ACTIVITY => Produce an exact copy of the lines below, starting at the first and ending with the line containing "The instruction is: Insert".

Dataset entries
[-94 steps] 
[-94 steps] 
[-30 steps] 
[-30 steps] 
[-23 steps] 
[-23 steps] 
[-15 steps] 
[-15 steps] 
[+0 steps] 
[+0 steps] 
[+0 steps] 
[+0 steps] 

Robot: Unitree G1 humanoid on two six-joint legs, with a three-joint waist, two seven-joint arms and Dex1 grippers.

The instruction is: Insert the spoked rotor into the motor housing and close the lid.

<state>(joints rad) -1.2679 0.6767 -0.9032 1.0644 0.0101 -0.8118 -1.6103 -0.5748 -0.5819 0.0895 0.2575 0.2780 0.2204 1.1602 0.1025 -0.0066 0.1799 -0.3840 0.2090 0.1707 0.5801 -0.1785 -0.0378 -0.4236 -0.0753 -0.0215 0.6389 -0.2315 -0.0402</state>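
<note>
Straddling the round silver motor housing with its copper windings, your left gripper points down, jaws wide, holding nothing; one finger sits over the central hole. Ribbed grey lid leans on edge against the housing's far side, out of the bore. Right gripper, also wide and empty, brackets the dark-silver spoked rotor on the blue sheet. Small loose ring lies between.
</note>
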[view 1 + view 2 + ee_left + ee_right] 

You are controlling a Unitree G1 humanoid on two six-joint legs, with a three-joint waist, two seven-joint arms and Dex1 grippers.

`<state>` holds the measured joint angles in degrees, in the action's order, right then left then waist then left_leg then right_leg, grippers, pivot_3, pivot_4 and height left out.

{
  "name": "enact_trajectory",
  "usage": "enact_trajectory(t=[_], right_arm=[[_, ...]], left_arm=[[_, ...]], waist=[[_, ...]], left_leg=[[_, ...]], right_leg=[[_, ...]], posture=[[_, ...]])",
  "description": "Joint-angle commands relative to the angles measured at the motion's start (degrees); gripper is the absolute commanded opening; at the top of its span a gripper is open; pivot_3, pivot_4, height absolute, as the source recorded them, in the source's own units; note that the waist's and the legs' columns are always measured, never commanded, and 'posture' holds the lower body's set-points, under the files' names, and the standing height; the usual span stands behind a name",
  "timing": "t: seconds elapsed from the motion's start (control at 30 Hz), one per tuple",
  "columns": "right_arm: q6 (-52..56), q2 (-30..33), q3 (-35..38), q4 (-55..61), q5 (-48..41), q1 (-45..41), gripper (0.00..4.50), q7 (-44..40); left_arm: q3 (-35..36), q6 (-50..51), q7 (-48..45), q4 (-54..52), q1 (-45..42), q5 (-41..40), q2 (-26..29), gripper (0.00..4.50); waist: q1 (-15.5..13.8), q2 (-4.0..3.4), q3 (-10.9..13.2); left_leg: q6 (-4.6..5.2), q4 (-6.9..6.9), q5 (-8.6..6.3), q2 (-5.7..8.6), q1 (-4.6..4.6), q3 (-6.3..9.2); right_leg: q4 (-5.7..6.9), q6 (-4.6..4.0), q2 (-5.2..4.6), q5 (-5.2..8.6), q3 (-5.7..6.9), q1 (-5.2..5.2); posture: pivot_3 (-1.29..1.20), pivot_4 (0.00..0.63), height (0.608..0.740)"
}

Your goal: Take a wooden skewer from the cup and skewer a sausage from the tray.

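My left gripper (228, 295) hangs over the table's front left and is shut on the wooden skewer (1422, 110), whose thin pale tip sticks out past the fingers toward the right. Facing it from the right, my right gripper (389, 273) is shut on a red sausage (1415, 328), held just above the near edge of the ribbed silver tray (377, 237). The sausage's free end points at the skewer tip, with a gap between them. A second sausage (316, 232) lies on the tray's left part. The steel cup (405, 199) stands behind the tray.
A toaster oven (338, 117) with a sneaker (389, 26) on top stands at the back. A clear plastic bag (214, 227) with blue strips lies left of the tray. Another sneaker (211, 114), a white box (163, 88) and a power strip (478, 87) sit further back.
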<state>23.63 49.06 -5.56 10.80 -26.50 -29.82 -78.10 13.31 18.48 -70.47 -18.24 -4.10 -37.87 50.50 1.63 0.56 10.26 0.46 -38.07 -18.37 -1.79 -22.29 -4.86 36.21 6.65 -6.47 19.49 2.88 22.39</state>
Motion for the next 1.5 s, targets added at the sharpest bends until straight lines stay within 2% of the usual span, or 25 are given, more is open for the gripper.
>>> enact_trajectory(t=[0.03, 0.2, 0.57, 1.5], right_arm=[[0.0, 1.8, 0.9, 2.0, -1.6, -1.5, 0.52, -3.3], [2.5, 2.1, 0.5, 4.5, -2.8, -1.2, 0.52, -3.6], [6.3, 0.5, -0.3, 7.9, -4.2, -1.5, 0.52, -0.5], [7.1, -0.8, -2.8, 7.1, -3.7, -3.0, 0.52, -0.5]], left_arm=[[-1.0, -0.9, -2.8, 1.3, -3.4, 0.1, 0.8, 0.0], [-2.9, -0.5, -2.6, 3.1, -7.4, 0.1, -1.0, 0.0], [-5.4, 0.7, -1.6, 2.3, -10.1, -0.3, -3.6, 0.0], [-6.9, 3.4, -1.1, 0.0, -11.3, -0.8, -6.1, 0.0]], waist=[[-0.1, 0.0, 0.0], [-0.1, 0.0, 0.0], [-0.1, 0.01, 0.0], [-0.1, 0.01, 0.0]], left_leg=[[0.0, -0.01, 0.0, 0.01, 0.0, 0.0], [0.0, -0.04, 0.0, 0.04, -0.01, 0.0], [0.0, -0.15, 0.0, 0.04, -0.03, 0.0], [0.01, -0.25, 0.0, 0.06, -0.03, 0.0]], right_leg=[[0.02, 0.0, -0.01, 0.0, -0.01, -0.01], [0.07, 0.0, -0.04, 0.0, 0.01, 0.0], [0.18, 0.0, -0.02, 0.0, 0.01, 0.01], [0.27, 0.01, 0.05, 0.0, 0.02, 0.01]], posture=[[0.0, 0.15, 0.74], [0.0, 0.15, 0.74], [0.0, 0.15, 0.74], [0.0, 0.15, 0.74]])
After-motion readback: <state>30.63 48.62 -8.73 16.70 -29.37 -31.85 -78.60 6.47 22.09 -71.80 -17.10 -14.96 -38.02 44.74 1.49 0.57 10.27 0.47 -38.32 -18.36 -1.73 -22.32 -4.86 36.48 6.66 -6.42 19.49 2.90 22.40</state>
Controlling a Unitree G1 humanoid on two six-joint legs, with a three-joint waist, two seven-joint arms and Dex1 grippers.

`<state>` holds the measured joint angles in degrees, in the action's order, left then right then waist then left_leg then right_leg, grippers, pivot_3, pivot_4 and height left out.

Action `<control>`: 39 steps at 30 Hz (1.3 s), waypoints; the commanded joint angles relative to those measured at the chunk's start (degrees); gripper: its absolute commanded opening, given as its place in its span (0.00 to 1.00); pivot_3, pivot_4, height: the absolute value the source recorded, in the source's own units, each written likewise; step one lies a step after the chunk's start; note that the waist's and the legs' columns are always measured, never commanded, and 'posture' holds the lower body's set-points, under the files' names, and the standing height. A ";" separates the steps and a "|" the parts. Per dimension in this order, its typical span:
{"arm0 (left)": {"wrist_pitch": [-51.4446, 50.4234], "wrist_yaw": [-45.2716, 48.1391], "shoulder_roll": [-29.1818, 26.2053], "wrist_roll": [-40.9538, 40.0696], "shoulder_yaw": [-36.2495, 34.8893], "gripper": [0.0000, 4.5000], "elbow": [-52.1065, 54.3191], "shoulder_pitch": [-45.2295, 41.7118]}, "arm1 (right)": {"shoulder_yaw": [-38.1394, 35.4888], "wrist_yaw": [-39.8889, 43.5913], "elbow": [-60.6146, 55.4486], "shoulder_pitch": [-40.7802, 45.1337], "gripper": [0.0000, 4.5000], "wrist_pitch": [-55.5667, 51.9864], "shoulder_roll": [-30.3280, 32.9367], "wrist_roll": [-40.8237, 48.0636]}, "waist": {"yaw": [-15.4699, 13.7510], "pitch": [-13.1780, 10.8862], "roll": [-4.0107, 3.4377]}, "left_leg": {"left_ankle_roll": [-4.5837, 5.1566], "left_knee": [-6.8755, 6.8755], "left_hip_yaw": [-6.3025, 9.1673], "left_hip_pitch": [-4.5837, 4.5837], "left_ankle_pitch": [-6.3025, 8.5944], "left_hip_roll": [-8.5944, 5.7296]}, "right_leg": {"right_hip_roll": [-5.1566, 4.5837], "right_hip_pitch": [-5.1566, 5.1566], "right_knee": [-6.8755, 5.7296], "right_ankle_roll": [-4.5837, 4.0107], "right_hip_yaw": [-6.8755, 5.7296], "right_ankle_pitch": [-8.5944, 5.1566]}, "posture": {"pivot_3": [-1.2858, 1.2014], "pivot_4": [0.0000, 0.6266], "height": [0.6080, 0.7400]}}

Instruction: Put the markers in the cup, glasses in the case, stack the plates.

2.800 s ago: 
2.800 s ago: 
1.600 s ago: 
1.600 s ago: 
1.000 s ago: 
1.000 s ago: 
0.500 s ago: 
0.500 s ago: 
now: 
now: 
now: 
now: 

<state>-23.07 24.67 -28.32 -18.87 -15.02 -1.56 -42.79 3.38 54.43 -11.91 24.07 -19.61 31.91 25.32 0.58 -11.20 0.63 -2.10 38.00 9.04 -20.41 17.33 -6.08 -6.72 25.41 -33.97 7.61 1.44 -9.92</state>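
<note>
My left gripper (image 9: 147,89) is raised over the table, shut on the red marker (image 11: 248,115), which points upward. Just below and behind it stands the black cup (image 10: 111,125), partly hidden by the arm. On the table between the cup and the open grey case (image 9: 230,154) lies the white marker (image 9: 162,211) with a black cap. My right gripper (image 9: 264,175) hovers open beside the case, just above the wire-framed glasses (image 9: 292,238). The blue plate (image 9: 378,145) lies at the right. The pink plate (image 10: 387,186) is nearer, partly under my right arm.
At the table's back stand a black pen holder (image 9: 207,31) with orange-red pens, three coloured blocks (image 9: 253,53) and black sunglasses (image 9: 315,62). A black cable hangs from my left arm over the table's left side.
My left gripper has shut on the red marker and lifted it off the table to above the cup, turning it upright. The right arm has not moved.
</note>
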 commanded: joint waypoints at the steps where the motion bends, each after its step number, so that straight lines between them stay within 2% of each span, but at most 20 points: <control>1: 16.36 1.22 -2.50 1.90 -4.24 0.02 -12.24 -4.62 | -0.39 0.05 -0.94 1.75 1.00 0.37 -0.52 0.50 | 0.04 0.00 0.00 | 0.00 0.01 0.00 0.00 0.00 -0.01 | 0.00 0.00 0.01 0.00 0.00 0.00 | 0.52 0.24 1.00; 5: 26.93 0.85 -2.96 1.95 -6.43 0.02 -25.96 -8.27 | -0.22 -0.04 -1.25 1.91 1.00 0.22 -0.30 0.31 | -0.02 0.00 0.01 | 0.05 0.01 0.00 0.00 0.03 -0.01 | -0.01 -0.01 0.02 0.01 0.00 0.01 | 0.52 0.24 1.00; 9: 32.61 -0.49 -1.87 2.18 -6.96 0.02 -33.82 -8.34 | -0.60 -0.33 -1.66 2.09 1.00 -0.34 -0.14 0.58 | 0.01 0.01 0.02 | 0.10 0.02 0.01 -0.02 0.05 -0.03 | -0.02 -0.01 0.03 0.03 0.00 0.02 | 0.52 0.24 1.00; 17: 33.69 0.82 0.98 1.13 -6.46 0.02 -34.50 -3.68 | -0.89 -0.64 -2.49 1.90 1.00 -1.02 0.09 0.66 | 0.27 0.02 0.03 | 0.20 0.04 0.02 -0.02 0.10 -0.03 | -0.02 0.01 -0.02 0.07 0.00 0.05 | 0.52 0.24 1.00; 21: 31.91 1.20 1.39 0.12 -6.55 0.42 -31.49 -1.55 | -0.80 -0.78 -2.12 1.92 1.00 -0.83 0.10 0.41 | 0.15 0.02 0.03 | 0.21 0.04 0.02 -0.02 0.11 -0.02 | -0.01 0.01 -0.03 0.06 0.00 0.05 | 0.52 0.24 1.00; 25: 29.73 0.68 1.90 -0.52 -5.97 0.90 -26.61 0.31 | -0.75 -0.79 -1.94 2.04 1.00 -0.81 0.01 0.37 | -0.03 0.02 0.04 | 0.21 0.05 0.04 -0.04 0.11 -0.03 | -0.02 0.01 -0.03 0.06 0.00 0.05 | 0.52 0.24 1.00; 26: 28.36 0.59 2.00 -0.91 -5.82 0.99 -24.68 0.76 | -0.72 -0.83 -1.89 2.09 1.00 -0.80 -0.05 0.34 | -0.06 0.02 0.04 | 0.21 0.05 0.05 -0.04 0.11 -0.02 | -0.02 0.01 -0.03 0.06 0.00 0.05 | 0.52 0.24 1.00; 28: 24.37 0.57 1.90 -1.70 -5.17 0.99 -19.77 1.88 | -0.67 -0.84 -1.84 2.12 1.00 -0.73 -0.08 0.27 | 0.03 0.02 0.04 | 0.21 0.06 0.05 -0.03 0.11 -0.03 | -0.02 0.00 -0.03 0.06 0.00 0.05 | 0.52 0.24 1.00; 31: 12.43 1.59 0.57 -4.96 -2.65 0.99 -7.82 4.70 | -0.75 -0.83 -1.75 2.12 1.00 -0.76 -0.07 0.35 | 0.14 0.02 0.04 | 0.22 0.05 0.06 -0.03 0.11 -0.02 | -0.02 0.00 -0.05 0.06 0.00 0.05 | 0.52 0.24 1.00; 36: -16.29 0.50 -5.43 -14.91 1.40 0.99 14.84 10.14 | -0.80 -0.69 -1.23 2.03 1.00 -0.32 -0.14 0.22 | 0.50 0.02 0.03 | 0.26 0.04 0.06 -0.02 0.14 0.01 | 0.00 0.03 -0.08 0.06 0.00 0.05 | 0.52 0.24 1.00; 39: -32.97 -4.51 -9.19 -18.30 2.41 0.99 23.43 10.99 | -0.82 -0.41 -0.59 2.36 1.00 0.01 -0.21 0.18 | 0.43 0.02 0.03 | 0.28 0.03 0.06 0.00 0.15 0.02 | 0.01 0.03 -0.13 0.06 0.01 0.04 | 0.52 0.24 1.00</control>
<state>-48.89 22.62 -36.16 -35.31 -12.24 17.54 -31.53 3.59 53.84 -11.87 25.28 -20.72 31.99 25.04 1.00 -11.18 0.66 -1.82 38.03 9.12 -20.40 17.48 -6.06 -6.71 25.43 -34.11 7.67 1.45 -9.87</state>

TASK RESULT =>
[-94 steps] 
[-94 steps] 
[-30 steps] 
[-30 steps] 
[-23 steps] 
[-23 steps] 
[-15 steps] 
[-15 steps] 
[+0 steps] 
[+0 steps] 
[+0 steps] 
[+0 steps] 

Robot: Unitree G1 humanoid on two six-joint legs, with a three-joint waist, two seven-joint arms and Dex1 grippers.

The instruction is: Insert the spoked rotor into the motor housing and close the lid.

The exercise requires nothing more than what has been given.